Pregnancy infirmity

I am subsiding towards the birth.

Why is it that when you are preparing yourself mentally for something and trying to reassure yourself, there is always something that does just the opposite in the papers? For instance, take the other day. I settled down after a long day of doing inductions, going into London on the tube [not a pleasant experience at 8 months pregnant and I’m so glad I don’t have to do it daily this time round] and a long walk uphill, to read the paper only to open it at page three and find a huge article with a headline saying something along the lines of mothers more likely to die in childbirth in the UK than in Albania. I read the first few paragraphs. You guessed it. The reason was partly due to the increase in "older mothers" [although it is, I am assured, very rare]. I am a very old mother. I feel older by the second. I think I can safely say I am subsiding towards the birth.

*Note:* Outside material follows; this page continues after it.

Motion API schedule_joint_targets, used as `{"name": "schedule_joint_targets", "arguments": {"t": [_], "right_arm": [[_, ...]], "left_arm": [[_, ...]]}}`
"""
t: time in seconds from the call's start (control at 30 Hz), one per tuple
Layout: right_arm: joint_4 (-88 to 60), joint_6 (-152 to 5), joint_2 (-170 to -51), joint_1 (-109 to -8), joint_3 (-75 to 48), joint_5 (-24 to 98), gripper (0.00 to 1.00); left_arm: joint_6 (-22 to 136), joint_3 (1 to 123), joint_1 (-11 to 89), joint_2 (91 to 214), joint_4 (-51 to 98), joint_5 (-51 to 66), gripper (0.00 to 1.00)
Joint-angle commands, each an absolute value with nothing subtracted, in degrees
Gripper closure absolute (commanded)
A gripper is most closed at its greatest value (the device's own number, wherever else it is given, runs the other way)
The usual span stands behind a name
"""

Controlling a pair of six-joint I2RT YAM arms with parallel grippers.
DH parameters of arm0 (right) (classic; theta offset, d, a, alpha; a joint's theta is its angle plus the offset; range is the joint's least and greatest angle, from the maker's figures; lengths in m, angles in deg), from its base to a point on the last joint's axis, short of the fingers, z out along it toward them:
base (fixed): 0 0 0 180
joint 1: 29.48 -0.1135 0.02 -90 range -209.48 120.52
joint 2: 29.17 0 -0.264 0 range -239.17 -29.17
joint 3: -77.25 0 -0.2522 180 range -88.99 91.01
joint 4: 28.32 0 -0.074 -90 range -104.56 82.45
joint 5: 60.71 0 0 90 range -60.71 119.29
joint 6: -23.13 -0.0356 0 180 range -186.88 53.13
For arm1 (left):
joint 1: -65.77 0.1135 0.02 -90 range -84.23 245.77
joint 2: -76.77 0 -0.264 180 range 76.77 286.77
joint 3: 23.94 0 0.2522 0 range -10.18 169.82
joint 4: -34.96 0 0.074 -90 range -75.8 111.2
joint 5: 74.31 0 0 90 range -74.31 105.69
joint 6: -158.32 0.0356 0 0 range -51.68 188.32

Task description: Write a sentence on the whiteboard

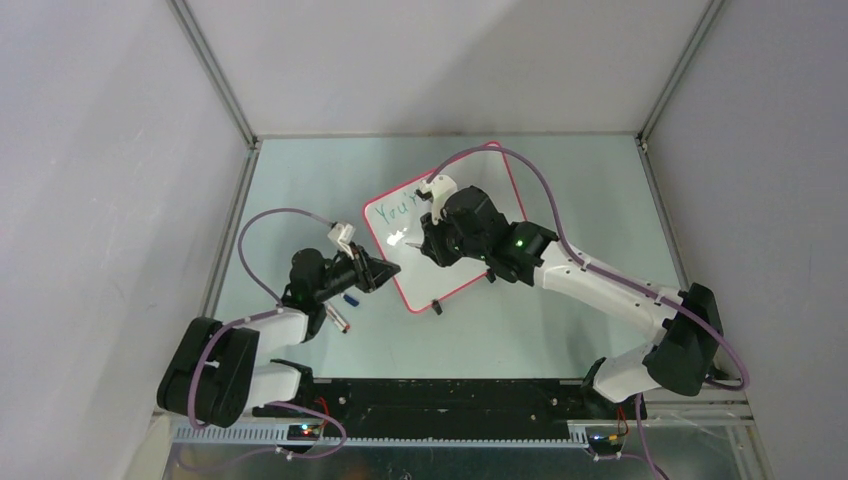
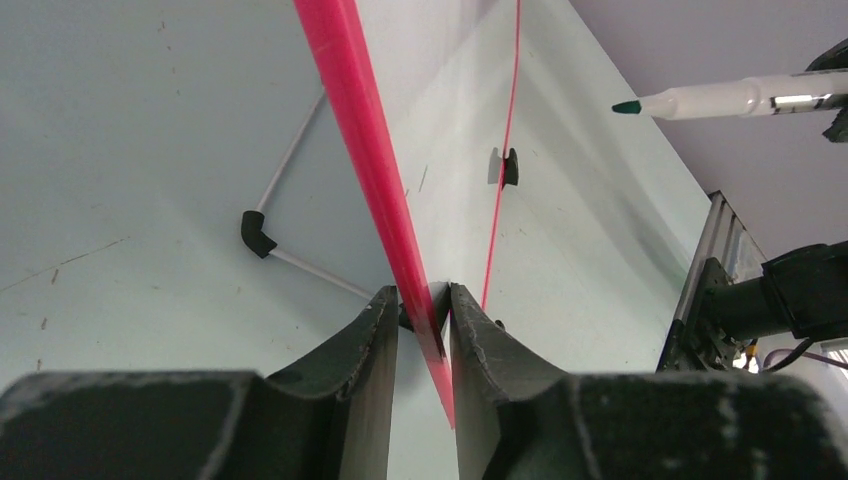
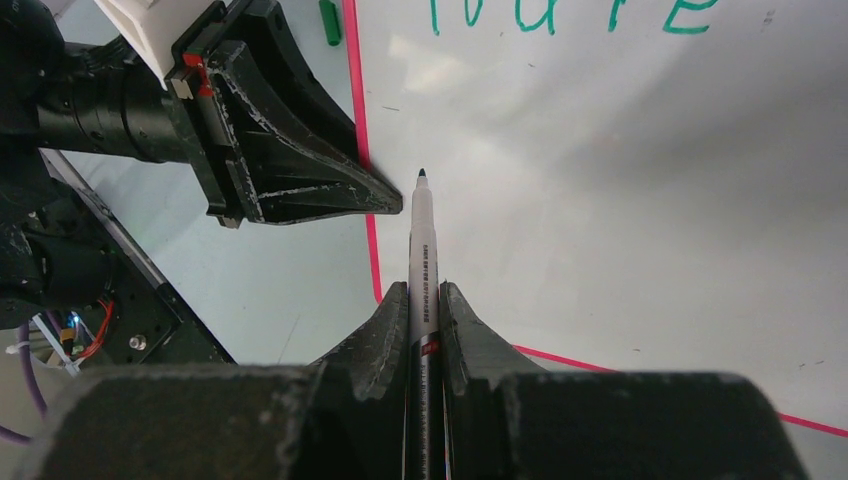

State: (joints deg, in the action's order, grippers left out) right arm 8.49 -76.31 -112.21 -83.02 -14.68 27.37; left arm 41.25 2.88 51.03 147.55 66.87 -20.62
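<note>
Table (image 1: 520, 330), whiteboard (image 1: 445, 278); right wrist alone shows marker (image 3: 423, 260) gripped.

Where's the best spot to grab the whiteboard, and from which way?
Grab the whiteboard by its thin red rim on the edge nearest the left arm, coming in sideways. It is a thin, flat board, so jaws fit over and under that edge, just where the left gripper straddles it.

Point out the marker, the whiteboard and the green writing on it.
marker (image 3: 422, 250): right wrist view, on its white barrel just ahead of the fingers.
whiteboard (image 1: 418, 278): top view, on the bare white surface near its lower corner.
green writing (image 1: 392, 208): top view, on the middle of the word.
</note>
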Motion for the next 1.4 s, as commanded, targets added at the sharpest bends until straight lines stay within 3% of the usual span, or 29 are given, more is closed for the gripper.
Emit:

We went to the cinema yesterday evening to see Nanny McPhee and I got stuck in the chair. I also had an embarrassing outpouring of emotion when the dad returned at the end. Almost as bad as my grief at the end of High School Musical 3 at the mere thought that Sharpay et al’s best years were now behind them. Luckily, the day before on the tube I got a seat. I had entered during the rush hour at Oxford Circus. By the end of one stop standing up I was contemplating getting off and lying down for an hour or so, but miraculously someone got up and I got a seat. This has never happened in past pregnancies. Everyone in a seat just buries their heads in books and newspapers. I have indeed had to evacuate the tube or sink to the ground with people eyeing me suspiciously, probably thinking I was on drugs. I have to say I am not one of those people who enjoys pregnancy. I can’t wait to be able to move with ease, walk instead of hobbling and get out of bed in the night without it taking around 10 minutes to drag myself up by the bedroom door handle. Plus I am getting horrible leg cramps. Last night I couldn’t get rid of them so I decided best not to waste a moment and went downstairs to get ahead with work. You could call it the ultimate in flexible working.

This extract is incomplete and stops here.